Task description
Repeat exactly, please, the lines that begin at the start of the listing and end at the line holding "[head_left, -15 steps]".

================

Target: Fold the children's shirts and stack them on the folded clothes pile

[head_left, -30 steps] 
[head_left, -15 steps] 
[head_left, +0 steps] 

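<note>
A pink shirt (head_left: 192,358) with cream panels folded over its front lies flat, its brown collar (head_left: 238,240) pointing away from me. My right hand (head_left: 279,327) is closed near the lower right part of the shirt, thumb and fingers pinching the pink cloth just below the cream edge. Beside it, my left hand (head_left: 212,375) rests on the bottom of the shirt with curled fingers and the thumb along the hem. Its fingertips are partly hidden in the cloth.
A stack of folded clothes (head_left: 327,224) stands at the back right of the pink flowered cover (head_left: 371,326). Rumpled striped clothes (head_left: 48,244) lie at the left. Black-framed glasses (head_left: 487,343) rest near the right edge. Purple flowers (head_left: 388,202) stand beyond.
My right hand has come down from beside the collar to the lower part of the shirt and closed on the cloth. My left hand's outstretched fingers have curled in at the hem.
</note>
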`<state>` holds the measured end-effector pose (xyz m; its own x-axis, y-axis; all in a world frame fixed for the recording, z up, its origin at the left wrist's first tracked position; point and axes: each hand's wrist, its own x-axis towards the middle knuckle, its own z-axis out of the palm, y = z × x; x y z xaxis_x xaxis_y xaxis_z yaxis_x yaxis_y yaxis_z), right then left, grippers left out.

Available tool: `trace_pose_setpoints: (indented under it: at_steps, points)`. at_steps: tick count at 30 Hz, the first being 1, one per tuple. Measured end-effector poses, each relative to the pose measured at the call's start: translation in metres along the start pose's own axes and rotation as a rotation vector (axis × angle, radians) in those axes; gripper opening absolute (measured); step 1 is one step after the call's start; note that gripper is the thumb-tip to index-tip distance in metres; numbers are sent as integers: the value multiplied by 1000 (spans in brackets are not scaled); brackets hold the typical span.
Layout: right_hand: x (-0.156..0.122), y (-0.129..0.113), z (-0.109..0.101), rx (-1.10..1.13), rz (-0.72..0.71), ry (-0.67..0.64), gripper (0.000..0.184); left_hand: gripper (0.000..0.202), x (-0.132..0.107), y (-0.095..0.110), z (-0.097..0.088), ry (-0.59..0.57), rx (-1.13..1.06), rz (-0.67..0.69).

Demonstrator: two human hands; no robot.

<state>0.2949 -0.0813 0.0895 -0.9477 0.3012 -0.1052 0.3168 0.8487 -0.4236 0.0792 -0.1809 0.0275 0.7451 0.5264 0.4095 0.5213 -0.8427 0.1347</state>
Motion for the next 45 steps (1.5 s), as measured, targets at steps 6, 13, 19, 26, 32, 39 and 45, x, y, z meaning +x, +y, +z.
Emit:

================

Exercise result
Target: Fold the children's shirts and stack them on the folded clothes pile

[head_left, -30 steps] 
[head_left, -15 steps] 

The answer given above is complete.